Exercise aim ▸
The following data has a line with "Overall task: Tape" and a line with "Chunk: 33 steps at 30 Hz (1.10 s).". Write out exactly those lines and all the lines between them.

Material for this task ▸
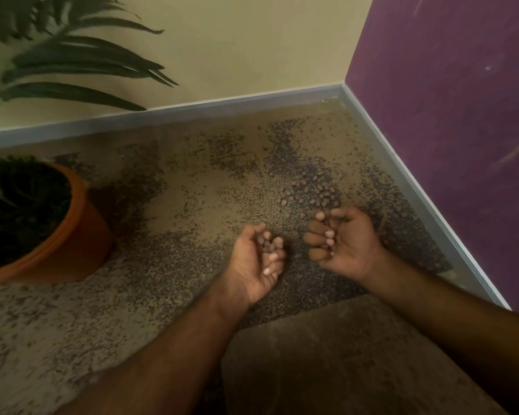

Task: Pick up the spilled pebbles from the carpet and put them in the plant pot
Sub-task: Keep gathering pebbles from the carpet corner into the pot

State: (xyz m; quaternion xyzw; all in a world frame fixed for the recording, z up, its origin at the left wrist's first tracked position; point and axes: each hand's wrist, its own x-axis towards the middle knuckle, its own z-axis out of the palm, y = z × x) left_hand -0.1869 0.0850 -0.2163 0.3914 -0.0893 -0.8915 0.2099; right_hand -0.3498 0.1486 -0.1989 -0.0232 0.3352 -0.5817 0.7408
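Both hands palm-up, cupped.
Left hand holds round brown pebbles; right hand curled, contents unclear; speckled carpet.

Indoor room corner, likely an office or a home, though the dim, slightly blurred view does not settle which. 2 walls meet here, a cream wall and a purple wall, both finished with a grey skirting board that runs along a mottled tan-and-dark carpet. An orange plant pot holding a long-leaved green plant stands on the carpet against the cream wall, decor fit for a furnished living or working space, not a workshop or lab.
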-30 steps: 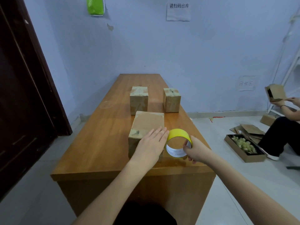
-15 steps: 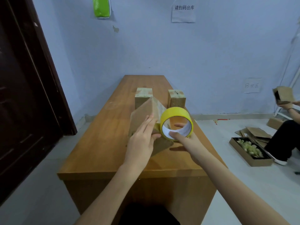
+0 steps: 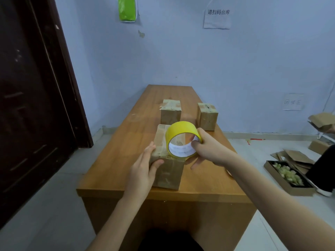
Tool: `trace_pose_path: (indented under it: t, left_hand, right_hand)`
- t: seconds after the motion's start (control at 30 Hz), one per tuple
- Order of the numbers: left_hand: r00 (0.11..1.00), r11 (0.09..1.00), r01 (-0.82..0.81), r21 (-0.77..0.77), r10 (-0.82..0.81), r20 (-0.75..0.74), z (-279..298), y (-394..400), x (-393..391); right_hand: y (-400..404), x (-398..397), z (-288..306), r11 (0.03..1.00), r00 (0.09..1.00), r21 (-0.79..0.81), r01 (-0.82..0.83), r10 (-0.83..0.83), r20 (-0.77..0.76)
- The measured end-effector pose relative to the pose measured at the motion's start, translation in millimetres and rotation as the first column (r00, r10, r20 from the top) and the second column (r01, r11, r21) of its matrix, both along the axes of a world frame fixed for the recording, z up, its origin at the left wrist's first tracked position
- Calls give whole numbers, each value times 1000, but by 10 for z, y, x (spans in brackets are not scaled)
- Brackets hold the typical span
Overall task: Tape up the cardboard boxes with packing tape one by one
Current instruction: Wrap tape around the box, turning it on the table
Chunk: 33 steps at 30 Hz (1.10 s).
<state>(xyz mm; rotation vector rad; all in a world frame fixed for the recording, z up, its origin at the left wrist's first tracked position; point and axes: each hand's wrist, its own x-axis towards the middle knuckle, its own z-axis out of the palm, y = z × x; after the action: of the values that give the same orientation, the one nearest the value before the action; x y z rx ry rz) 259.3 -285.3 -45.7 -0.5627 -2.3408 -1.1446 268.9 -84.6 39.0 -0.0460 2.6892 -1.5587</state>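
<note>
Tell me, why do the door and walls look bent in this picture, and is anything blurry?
Head view: the wide-angle lens bows the dark door and splays the table edges; light is soft and even, shadows faint; the nearest box, yellow tape roll and both hands look slightly soft; wall notice stays readable.
</note>
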Motion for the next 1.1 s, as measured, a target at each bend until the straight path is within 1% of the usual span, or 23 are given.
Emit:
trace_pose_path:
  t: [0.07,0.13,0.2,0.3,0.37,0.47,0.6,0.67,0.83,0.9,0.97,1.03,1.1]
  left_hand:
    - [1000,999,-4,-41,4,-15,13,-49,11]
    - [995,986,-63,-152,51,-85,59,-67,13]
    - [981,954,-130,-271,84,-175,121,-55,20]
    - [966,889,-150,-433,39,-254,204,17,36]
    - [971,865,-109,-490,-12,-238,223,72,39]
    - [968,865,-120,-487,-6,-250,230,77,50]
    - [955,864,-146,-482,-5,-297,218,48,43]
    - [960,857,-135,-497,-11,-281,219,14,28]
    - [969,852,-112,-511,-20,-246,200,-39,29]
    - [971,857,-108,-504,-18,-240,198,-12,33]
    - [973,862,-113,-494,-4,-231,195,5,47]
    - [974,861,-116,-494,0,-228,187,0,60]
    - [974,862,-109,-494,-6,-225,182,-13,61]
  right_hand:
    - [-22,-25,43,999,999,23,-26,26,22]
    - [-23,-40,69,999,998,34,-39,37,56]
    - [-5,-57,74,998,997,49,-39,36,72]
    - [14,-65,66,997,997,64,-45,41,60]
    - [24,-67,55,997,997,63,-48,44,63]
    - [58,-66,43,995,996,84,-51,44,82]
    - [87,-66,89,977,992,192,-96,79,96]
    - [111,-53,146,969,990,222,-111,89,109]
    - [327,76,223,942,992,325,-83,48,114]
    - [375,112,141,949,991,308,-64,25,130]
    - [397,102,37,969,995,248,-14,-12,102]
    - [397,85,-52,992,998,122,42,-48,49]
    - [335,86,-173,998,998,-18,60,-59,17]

Written answer ▸
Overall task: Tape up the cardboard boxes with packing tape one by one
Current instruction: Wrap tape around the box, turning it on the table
Chunk: 33 steps at 30 Hz (1.10 s).

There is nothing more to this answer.